Governor Barbour's first 100 days in office have been anything but smooth. Potential cuts of state employees and the K-through-12 budget have clouded his first year.

Some say Barbour is about to enter his two most important weeks in office.

Barbour must decide whether to sign or veto what state lawmakers have passed.

Mississippi may have the Nissan plant, but Governor Haley Barbour says it may have lost a Toyota plant because of a perceived shaky legal climate.

Barbour says Toyota higher ups told him they chose to build a plant in Texas and not in Mississippi because of the legal climate, that's why Barbour says he remains strong in his stance to bring more tort reform to the state.

"I'm committed to having tort reform this year and if that means a special session or special sessions, I don't think that's the best path, but if that's the path we have to take, that's the path we have to take."

Barbour also stands strong on "no new taxes". Recently, House Speaker Billy McCoy announced he would seek a cigarette tax increase to put workers in a handful of empty mental health centers around the state. Barbour says that's a "no go."

"A 50 percent increase in the tobacco tax has been suggested by some people. If it passes both Houses of the Legislature, which I find unlikely, I'll veto it."

Barbour says he will sign a bill that will mandate raises for nearly every county employee in Mississippi. Some who opposed that Legislation say it would require counties to up their taxes to pay for the raises.

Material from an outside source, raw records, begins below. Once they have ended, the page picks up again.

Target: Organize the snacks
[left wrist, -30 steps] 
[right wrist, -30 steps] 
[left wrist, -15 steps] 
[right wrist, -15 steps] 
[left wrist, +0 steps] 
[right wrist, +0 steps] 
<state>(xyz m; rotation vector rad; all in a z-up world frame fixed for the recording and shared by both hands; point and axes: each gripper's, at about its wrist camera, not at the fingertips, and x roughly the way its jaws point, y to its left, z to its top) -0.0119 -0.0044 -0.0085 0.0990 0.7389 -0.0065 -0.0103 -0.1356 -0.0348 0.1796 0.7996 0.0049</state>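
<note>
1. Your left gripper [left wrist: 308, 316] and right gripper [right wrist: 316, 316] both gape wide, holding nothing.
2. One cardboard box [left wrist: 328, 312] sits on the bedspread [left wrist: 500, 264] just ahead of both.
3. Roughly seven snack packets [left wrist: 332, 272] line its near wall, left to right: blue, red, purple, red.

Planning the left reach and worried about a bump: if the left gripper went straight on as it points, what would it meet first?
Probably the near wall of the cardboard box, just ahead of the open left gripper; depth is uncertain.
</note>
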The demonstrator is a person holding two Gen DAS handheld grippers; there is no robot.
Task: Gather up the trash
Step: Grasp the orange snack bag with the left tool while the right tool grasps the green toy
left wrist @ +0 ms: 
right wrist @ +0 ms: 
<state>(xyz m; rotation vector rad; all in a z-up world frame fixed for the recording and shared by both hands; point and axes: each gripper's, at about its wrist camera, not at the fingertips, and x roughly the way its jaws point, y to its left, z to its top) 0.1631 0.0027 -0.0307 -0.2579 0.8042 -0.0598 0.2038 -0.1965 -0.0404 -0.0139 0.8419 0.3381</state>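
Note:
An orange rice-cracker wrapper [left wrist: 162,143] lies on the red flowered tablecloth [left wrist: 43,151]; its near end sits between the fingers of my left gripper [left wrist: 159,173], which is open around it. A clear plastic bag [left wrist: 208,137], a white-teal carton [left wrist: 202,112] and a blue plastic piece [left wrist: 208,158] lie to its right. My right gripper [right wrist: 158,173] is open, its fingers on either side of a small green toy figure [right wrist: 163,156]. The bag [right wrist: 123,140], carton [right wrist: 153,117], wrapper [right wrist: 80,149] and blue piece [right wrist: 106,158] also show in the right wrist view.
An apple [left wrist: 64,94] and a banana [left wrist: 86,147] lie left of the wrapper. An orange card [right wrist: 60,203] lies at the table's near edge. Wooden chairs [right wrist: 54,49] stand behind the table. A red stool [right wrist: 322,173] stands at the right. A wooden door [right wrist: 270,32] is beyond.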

"I don't accept the idea that the only way government can make extra payments on one thing is to raise taxes...there are lots of savings before you raise taxes."

Barbour is sticking to his budget proposal. It would cut K-12 funding by nearly 120 million dollars. He says he's confident the Legislature can find more money for our schools by the time the session ends.

The deadline for state lawmakers to pass a budget is this weekend.